2024-05-13

Intel announces the Aurora supercomputer has broken the exascale barrier

Project history & vendor choices

Aurora was announced in 2015 and was originally intended to be the first exascale system; delays and redesigns led to criticism of Intel’s execution.
Some defend Intel’s engineering strength and note DOE wanted multiple GPU/CPU vendors (Intel, AMD, Nvidia) to avoid a single-vendor bottleneck and to subsidize a broader ecosystem.
There is skepticism about overall taxpayer value and claims that alternative architectures (e.g., Cerebras) might have achieved more raw flops per dollar.

Performance, benchmarks, and FLOPS

The announcement coincides with the Spring TOP500 list: Aurora is now at ~1.0 exaflops Rmax (LINPACK), still second behind Frontier.
The jump from ~585 PFLOPS (Nov 2023) is attributed to the system’s difficult commissioning, not a mid-life upgrade.
Discussion clarifies that TOP500 rankings are FP64/LINPACK only; many “AI flops” numbers use lower precision (FP16, BF16, FP8, INT8).
There’s an extended side debate on the meaning and notation of FLOPS, FLOP/s, and “FLOPS/s”.

Power efficiency and architecture debates

Frontier (AMD) is noted as significantly more power efficient than Aurora (Intel) in kW per PFLOPS.
Frontier also converts more of its theoretical peak into measured LINPACK performance.
Thread participants debate how much efficiency gaps are due to process node (TSMC vs Intel) vs architecture and power limits, with examples from desktop CPUs and GPUs.
Some note Aurora’s GPUs themselves are fabricated at TSMC, complicating simple Intel-vs-AMD narratives.

Is “exascale” a real barrier?

Several argue “exascale barrier” is marketing language: unlike the sound barrier, nothing qualitatively changes at exactly 10¹⁸ FLOP/s.
Others counter that exascale marked a long-planned community target with real challenges: power budgets, failure rates, I/O bottlenecks, and parallel software at extreme scale.
Consensus leans toward calling it a difficult milestone/goal rather than a physics-like barrier.

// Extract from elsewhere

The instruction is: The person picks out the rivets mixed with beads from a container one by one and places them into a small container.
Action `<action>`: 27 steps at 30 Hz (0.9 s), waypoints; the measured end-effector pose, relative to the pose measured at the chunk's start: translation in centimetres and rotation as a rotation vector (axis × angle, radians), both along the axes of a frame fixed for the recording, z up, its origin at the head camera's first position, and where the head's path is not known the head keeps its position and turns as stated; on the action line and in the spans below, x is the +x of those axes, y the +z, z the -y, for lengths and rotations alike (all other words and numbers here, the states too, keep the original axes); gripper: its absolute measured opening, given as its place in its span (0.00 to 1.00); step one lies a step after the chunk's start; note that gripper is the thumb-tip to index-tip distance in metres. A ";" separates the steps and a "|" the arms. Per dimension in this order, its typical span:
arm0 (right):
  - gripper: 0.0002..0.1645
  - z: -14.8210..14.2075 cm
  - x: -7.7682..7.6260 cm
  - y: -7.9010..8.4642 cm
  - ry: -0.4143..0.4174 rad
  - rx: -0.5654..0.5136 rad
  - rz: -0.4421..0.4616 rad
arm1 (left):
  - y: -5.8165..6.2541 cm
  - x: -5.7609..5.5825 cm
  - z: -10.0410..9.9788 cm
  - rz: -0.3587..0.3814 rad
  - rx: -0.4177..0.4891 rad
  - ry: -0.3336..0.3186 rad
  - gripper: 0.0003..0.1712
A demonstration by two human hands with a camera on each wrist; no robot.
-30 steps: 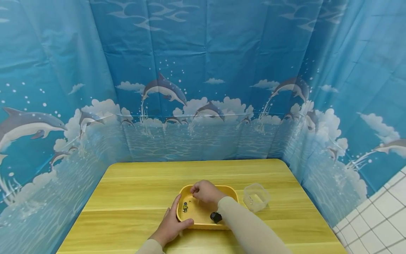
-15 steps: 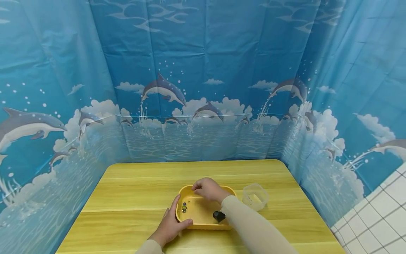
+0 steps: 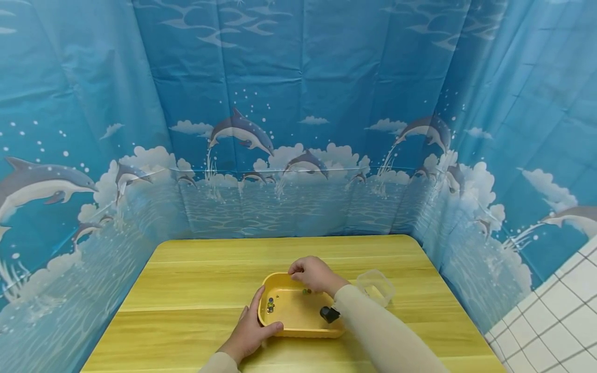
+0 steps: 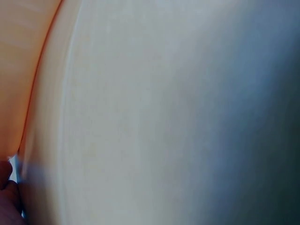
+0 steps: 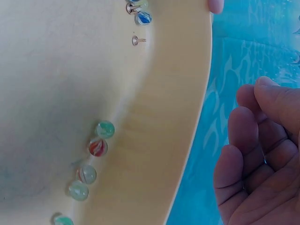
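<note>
Head view: left hand [image 3: 249, 327] spread wide against the near left corner of a yellow tray [image 3: 298, 313]; right hand [image 3: 313, 273], thumb and finger together, by its far rim, whether holding anything I cannot tell. Marbles [image 5: 97, 147] lie inside, along the left and far sides.

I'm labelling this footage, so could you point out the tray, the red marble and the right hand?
Tray [image 3: 298, 313]: head view, bare floor.
Red marble [image 5: 98, 147]: right wrist view, middle of its visible side.
Right hand [image 3: 317, 274]: head view, back of the hand.
</note>
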State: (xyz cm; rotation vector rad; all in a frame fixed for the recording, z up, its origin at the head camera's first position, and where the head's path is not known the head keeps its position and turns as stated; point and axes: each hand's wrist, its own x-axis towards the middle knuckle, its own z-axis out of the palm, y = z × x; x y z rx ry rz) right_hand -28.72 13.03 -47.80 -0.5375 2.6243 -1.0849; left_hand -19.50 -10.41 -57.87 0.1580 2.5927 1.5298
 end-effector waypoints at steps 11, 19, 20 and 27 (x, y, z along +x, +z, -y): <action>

Usage patterns and scientific value

Most HPC systems run many jobs concurrently, but “hero runs” sometimes take most or all of the machine (e.g., weather prediction, large MD, climate, lattice QCD).
Large systems are justified by:
- Research in distributed systems, concurrency, and architecture.
- National-security workloads (nuclear stockpile simulations, classified physics).
- Scientific problems that need tightly coupled, massive parallelism.
Some contributors argue many scientific problems are better served by many smaller clusters or cloud-like “embarrassingly parallel” approaches, which can be cheaper and more productive.

AI, industry clusters, and TOP500 visibility

Aurora and similar systems are now heavily marketed as “AI-centric”; critics see this as bandwagon PR, but others note GPUs for HPC have long doubled as ML accelerators.
National labs are actively courting AI projects, offering significant free compute and collaboration, and this can be attractive to startups compared with cloud GPU costs.
Large private ML clusters (e.g., at tech and finance firms) often don’t appear on TOP500 because:
- They’re busy doing production work and not taken down for LINPACK.
- They lack full-system MPI/network configuration optimized for LINPACK.
- Many AI-focused GPUs or configurations have weak FP64 and are not tuned for that benchmark.

Power, cost, and broader impacts

Aurora reportedly consumes nearly 40 MW, making it one of the highest power draws in TOP500; some view this as wasteful, others as acceptable for flagship capability.
There is recurring skepticism about “willy waving” and national prestige versus broad societal benefit, set against recognition that such systems helped drive GPU, software (BLAS, CUDA), and containerization advances used widely today.